Confiança
Ele
o faz segundo a situação de cada um
Deveremos
tomar essas palavras ao pé da letra, e compreendê-las no seu mais restrito?
Dar-nos-á Deus somente o estrito necessário: o pedaço de pão seco, o copo
d´água, a nesga de tecido de que a nossa miséria precisa urgentemente? Não, o
Pai celeste não trata os filhos com avarenta parcimônia. Pensar assim, seria
blasfemar contra a Divina Bondade; seria, se assim posso dizer, desconhecer os
seus hábitos. No exercício da sua providência, como na sua obra criadora, Deus
usa, com efeito, de grande prodigalidade.
Quando
lança os mundos através dos espaços, tira do nada milhares de astros. Na Via
Láctea, essa plaga imensa das noites luminosas, cada grão de areia não é um
mundo?
Quando alimenta os
pássaros, convida-os à mesa opulentíssima da natureza. Oferece-lhes o trigo que
enche as espigas, os grãos de todas as espécies que nas plantas amadurecem, os
frutos que o outono doura nos bosques, as sementes que o lavrador deita nos
sulcos da charrua. Que lista variada ao infinito para a alimentação desses
humildes bichinhos!...
Quando cria os vegetais,
com que graça enfeita as suas flores! Lavra-lhes a corola como se fossem jóias
preciosas, em seus cálices lança deliciosos perfumes, tece-lhes as pétalas de
uma seda tão brilhante e delicada, que os artifícios da indústria nunca lhes
igualarão a beleza.
E, então, tratando-se do
homem, a sua obra-prima, o irmão adotivo do seu Verbo encarnado, não haveria
Deus de Se mostrar de generosidade ainda maior?...
Consideremos, pois, como
verdade indiscutível que a Providência prove largamente às necessidades
temporais do homem.
Sem dúvida, haverá sempre
na terra ricos e pobres.
Enquanto uns vivem na
abundância, outros devem trabalhar e observar uma sábia economia. O Pai celeste,
porém, fornece, a todos, meios de viver com certo bem estar, segundo a
condição em que os colocou.
Voltemos à comparação que
Jesus emprega. Deus vestiu o lírio esplendidamente, mas essa veste branca e
perfumada era reclamada pela natureza do lírio. Mais modestamente foi trajada
a violeta; Deus deu-lhe, porém, o que convinha à sua natureza particular. E
essas duas flores desabrocham docemente ao sol, sem que nada lhes falte.
Assim Deus faz com os
homens.
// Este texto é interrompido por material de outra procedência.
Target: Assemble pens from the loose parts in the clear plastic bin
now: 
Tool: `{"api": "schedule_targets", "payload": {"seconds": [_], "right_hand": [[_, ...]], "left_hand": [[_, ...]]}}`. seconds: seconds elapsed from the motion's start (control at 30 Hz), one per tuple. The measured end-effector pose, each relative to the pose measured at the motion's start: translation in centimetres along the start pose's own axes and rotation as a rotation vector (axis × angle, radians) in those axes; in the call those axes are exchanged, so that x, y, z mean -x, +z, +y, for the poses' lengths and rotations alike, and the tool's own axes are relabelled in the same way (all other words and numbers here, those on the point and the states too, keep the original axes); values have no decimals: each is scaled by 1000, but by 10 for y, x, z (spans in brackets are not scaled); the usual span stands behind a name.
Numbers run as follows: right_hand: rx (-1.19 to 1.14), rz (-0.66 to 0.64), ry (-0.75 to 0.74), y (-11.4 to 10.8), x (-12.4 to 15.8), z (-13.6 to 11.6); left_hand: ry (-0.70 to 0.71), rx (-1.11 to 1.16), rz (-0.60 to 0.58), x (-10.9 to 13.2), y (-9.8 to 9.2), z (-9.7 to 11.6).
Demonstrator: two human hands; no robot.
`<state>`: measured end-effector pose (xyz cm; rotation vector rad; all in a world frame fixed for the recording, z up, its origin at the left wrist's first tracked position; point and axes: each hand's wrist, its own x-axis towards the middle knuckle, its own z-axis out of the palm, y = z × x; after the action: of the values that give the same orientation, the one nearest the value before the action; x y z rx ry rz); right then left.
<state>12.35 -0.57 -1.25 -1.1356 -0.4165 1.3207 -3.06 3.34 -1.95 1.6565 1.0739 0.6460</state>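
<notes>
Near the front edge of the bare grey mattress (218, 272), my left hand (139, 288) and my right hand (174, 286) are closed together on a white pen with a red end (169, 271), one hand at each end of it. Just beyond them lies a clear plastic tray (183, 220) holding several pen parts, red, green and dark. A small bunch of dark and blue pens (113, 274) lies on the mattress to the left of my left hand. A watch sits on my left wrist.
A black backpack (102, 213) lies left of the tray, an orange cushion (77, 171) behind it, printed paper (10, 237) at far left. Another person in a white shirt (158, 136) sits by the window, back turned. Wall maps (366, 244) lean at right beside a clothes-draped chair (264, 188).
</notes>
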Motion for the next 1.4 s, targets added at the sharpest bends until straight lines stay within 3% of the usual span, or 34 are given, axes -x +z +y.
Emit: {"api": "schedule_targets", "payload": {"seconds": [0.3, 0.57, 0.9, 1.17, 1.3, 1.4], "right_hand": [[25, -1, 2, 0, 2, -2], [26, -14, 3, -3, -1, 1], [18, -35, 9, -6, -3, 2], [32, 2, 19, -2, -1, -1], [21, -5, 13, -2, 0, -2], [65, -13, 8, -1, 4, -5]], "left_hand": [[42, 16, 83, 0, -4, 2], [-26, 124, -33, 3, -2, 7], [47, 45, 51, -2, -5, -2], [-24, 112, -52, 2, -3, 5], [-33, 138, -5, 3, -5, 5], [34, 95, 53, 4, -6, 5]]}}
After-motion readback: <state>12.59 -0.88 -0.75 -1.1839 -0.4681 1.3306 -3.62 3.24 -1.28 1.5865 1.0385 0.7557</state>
Colocou a uns nas classes mais altas da sociedade; pôs outros em
condições menos brilhantes: a uns e a outros dá, no entanto, o necessário para
dignamente manterem a sua posição.
Levanta-se aí uma
objeção, a respeito da instabilidade das condições sociais. Na crise presente,
não será mais fácil decair do que elevar-se ou mesmo manter-se no mesmo nível
social?
Sem dúvida. Mas a
Providência proporciona exatamente o auxílio às necessidades de cada um: para
os grandes inales manda os grandes remédios. O que as catástrofes econômicas
nos tiram, podemos readquirir com a nossa indústria ou trabalho. Nos casos
muito raros em que a atividade própria se vê de todo reduzida à
impossibilidade, temos, então, o direito de esperar de Deus uma intervenção
excepcional.
Geralmente, pelo menos
assim penso eu, Deus não Ia/, decaídos. Ele quer, pelo contrário, que nos
desenvolvamos, que subamos, que cresçamos com prudência. Se, as vezes, permite
uma decadência de nível social, não a quer senão por uma vontade posterior à
ação do nosso livre arbítrio. O mais freqüente é provir tal decadência de
faltas nossas, pessoais ou hereditárias. É comumente conseqüência natural da
preguiça, da prodigalidade, de paixões várias.
E, ainda assim, pode o
homem, mesmo decaído, levantar-se e, com o auxílio da Providência, reconquistar,
pelos seus esforços, a situação perdida.